A data lake is an easy to access data repository that stores and processes big data. There are a number of data lake benefits over traditional data warehouses that are used to optimize data by storing some of the data attributes.
A data lake is fashioned in such a manner that it retains all the attributes of data in a centralized system. Unlike traditional warehousing systems, data lakes do not store information in files and folders. Instead, data lake benefits stem from the use of a flat architecture. In this architecture, each dataset is assigned a unique identifier and its metadata is also tagged along with it.What are the industrial data lake benefits?
Data lake is also implemented using the Internet of Things. IoT harnesses the capabilities of the cloud and interconnects machines that are embedded with sensors and sophisticated software. The data lake provides both enterprise and industrial enterprise solutions. It can also perform basic design review, exploration, and testing. This results in production and storage of real-time data, which gives a new context and decision-making directions. Machine learning and automation are also helping businesses in taking accurate business decisions. Thus, the scalable data lake and IoT, along with predictive analytics, are increasing sustainability of devices and optimizing resources, thereby transforming the façade of our technological innovations.
In today’s healthcare industry scenario, a vast amount of data that gets produced is still stored in relational structures or gets pulled out into relational forms. The data lake is the new found solution to replace the relational data warehousing architecture. A data lake consists of a flat architecture and capacity to hold huge volumes of raw data. This raw data is stored in its native format until someone queries for that data. This data modelling approach is allowing medical researchers and doctors to pull out structured datasets, along with unstructured data like clinical pretexts and notes. Thus, implementing a data lake approach can speed up the data retrieval processes and content gets deployed from multiple sources easily.

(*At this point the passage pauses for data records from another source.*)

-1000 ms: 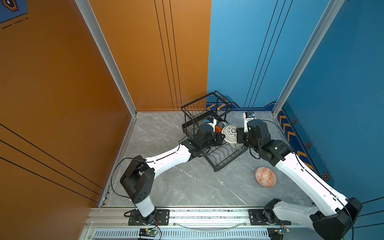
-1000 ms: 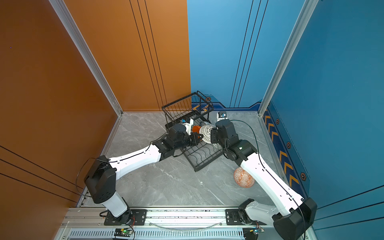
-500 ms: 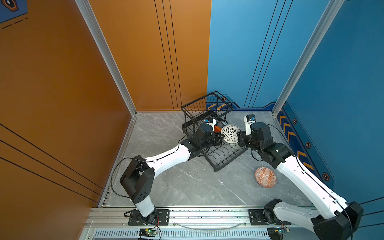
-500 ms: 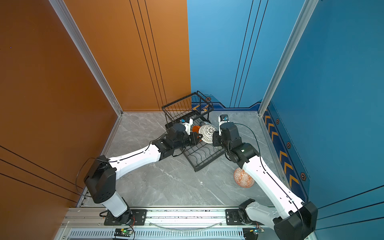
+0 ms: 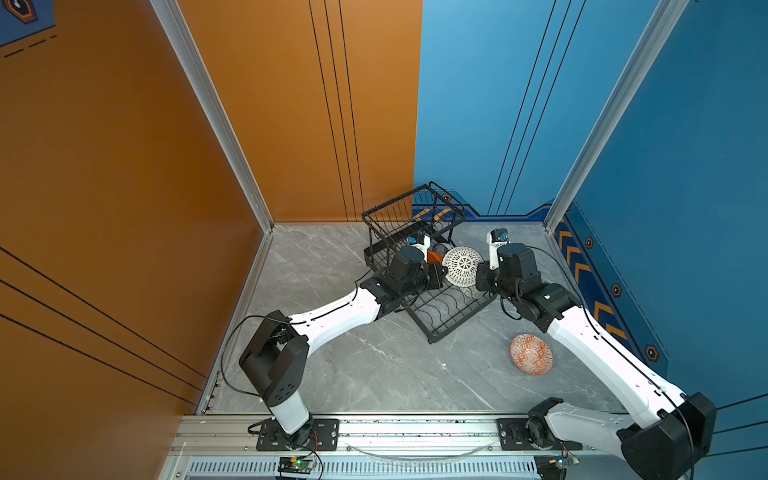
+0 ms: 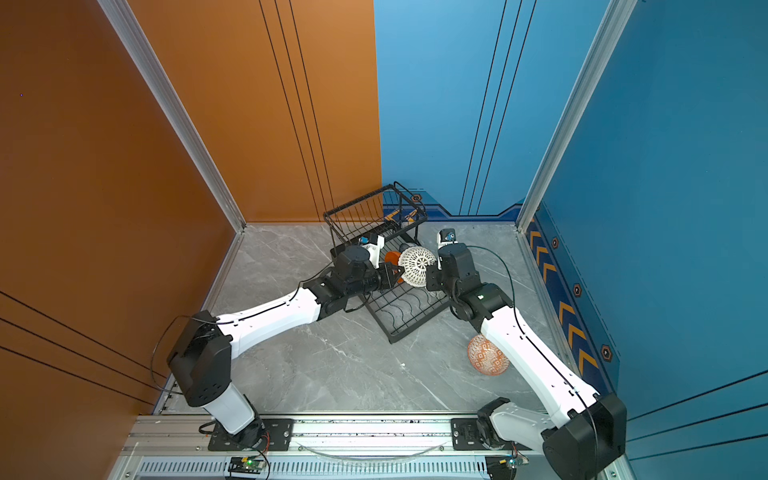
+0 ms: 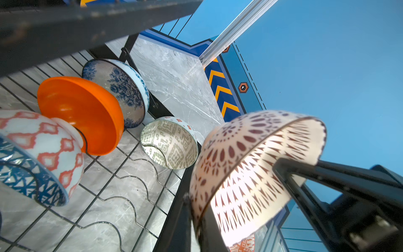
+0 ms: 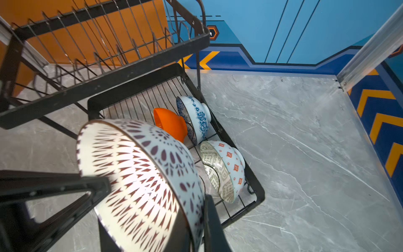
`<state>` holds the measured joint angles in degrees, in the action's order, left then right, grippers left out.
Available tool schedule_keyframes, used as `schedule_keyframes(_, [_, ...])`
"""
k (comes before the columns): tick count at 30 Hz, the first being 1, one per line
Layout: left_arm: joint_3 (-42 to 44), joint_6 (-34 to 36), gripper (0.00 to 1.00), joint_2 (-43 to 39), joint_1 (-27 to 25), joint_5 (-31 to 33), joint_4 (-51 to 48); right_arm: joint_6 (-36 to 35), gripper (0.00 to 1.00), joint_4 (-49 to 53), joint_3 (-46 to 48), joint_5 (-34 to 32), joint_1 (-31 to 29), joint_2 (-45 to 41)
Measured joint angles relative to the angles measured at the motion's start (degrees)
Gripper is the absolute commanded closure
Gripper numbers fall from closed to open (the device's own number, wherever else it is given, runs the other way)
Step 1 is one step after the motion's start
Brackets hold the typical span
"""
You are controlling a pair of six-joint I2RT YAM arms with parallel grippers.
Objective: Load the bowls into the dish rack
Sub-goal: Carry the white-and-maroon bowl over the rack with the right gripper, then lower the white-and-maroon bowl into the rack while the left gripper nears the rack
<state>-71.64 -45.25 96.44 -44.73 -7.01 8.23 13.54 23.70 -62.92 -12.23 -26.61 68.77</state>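
The bowls are mostly loaded. Four stand on edge in the lower tier of the dish rack [image 8: 130, 67]: the orange bowl [image 7: 82, 113] beside the floral bowl [image 7: 122, 91] at the far end, the green patterned bowl [image 7: 170, 144] by the right rim, and the blue triangle bowl [image 7: 28, 174] nearer the left arm.

The white lattice bowl [image 5: 459, 266] hangs tilted above the rack. The left gripper [image 5: 441, 272] and the right gripper [image 5: 480, 276] each pinch its rim.

That double hold looks like the main risk. If one arm pulls before the other lets go, the glossy rim may twist loose and the bowl may drop onto the wires or the green bowl.

The red patterned bowl [image 5: 531, 354] lies on the table [image 5: 374, 374] at the near right, close to the right forearm, which could sweep it.
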Motion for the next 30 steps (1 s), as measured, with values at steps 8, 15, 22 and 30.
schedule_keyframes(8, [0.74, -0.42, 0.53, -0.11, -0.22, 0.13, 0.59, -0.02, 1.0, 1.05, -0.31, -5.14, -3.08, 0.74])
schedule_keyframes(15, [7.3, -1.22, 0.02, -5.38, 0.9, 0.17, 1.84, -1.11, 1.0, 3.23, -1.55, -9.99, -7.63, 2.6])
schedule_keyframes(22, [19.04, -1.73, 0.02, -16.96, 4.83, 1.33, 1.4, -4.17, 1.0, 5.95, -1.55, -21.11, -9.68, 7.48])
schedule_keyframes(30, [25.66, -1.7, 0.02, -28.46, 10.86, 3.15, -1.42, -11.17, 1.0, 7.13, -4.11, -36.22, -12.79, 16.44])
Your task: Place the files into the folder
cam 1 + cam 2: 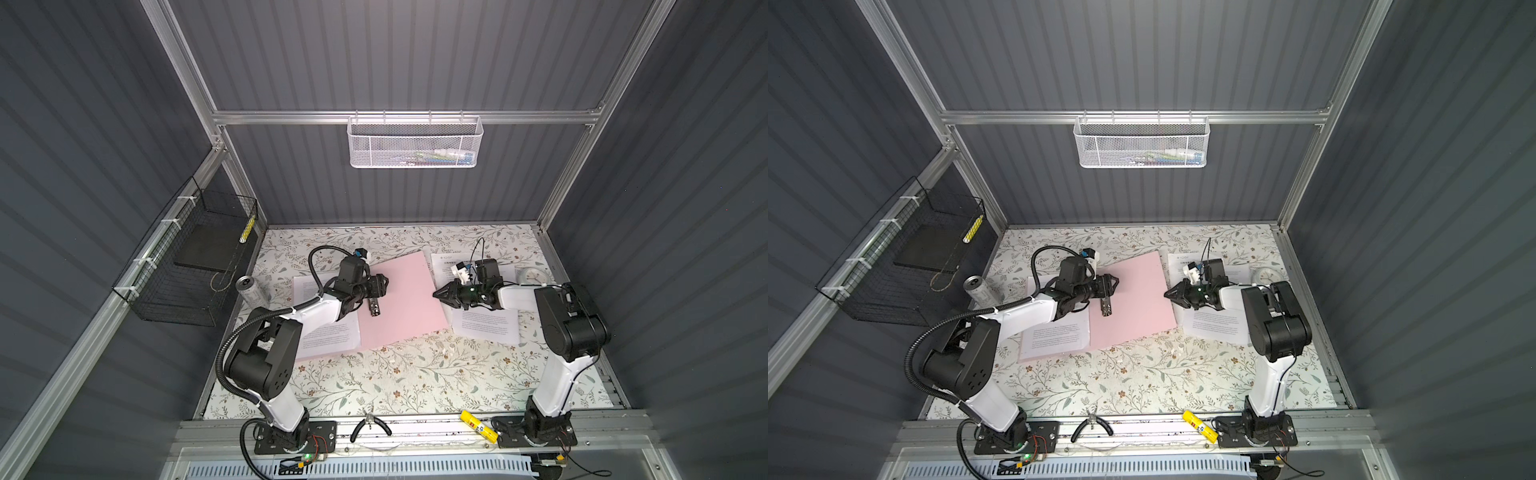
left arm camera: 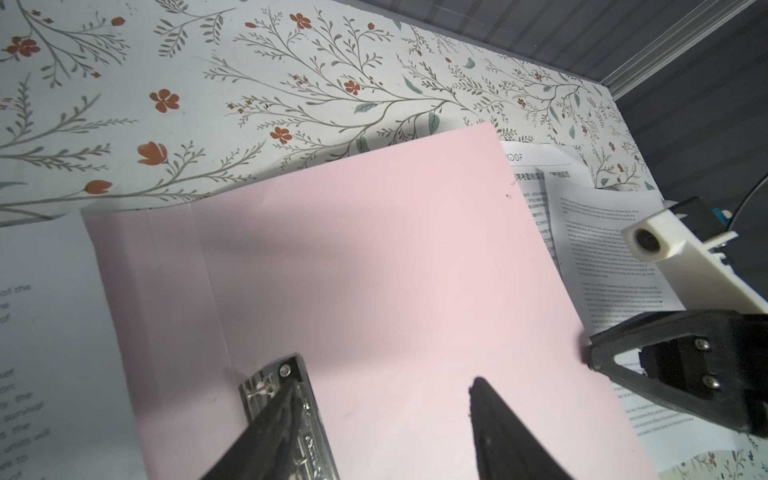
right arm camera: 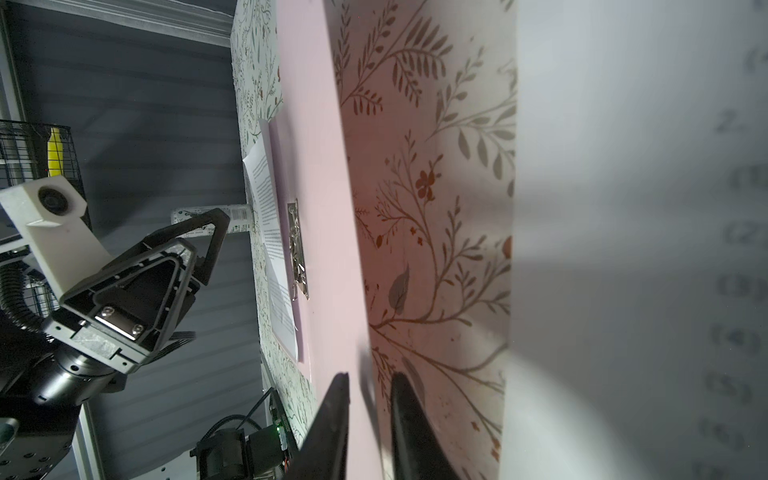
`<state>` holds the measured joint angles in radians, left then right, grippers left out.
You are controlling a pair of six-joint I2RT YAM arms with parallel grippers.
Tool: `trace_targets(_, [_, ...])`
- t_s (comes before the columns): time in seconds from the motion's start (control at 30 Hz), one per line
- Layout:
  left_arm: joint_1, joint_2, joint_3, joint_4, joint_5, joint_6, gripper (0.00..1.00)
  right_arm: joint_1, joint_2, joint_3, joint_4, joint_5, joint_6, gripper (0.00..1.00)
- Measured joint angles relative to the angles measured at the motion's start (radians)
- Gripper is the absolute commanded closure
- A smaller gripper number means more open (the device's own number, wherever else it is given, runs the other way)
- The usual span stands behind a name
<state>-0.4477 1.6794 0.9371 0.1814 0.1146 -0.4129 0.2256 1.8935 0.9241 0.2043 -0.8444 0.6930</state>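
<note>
Folder lies open and flat mid-surface in both top views, its long axis running front to back with a slight tilt. The clip strip sits near its left side under the left tool, and the right tool points at its right long edge. The loose files lie just beyond that edge, beneath the right arm, which is the nearer one. Another sheet lies along the folder's left side; whether on a leaf or under it I cannot tell. From the left wrist, the left tool stands apart and holds nothing, one finger over the clip strip and the other over bare pink. From the right wrist, the right tool straddles the folder's edge with a narrow gap; whether it is clamped I cannot tell. The next move likely turns on that edge.
</note>
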Motion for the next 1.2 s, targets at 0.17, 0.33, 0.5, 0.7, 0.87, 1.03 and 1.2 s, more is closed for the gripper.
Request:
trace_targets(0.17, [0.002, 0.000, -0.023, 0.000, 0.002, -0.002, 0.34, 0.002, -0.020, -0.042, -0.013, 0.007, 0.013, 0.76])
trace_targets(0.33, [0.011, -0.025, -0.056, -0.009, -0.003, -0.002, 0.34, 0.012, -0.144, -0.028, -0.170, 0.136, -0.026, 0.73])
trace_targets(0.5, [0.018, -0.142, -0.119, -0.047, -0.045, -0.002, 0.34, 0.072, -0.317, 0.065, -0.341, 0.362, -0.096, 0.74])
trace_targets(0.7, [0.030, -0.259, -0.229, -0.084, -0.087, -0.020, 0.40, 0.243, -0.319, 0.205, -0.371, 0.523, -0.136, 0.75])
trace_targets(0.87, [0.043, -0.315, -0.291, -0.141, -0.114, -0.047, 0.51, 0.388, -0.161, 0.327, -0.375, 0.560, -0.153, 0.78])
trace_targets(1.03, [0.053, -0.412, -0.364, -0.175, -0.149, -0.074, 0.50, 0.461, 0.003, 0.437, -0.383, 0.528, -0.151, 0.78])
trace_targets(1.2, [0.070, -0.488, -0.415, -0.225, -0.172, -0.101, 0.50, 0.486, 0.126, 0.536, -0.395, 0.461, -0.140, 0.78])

The solar engineering and clean energy market have been working to find out ways to sift the growing pools of information and make big data analysis on basis of that information. By using a data lake, they are able to store all the raw data in its original format and sift through it when needed. This has made processing information two thousand times faster and ten times cheaper than existing traditional methodologies. Thus, a data lake provides a centralized, low-cost, and fast access to information, thereby helping maintain and improve a company’s operational processes.
The data lake has delivered its promise of speeding information retrieval and giving appropriate insights into the market without hassles inflicted by IT-centric data warehousing processes. There is a huge potential in industrial applications of data lake, and the above data lake benefits are just the beginning.